Sonically daring, ‘Everything Not Saved Will Be Lost Part 1’ nonetheless feels incredibly precise, with each step taken because it’s the right decision. Nothing is wasted, no idea is allowed to out-stay its welcome – even down to 44 second minuet ‘Surf Pt. 1’.
One of the reasons for the album’s completeness is the lyrical ability of Yannis Philippakis.
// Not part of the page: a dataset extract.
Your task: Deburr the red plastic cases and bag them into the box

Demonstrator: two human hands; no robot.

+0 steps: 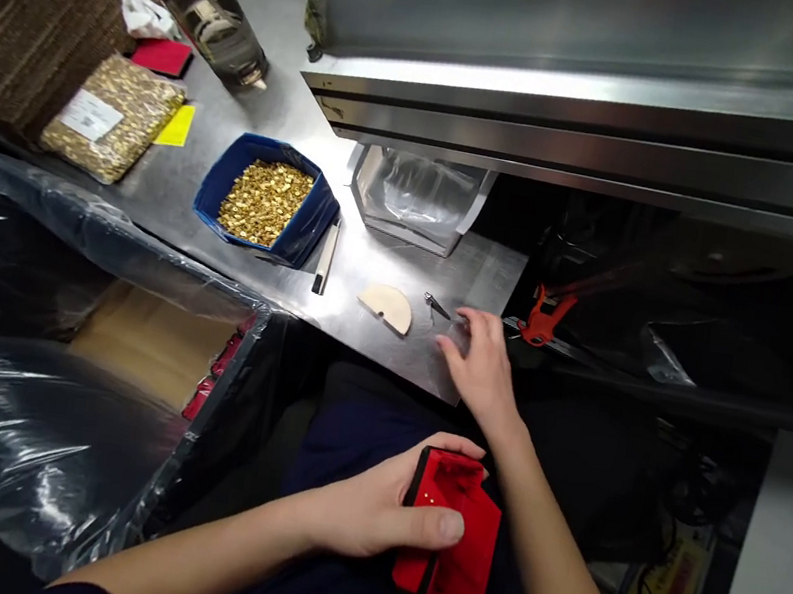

Each word interacts perfectly with the music around it, while the album reflects the world it was made – holding a mirror up to our dytopian political landscape, it’s prescient ecological concerns are mirrored this constant exhortation to stand up, to stand out.
‘Sunday’ launches with glacial electronics, Yannis’ vocal shrouded in longing, yearning to “live again my friend”. But he embodies twin messages of panic and defiance as the electronics peak, singing: “Cities burn, we don’t give a damn cos we’ve got all our friends right here...”
Exploding into this searing, volcanic fusion of the organic and the digital, ‘Sunday’ is not only one of the best songs on the new album but one of the best songs Foals have ever put their name against. Precise, bold, and overwhelming, it’s a stunning tour de force, the sound of the band’s unspoken consensus hurling them into a fresh chapter.
Sombre finale ‘I’m Done With The World (And It’s Done With Me)’ feels like a cliffhanger, the energy of the album suddenly dissipating, the pace dropping. Little more than piano and vocals, it’s the sole moment of true intimacy on the record, the surging pace abruptly dipping to reveal this fractured yearning vocal.
An album of stunning ambition and outright defiance, ‘Everything Not Saved Will Be Lost Part 1’ rips apart everything you know about Foals, a bold transformative work, as inspiring as it is urgent. Part Two drops in the Autumn. Truly, the only competition Foals have is themselves.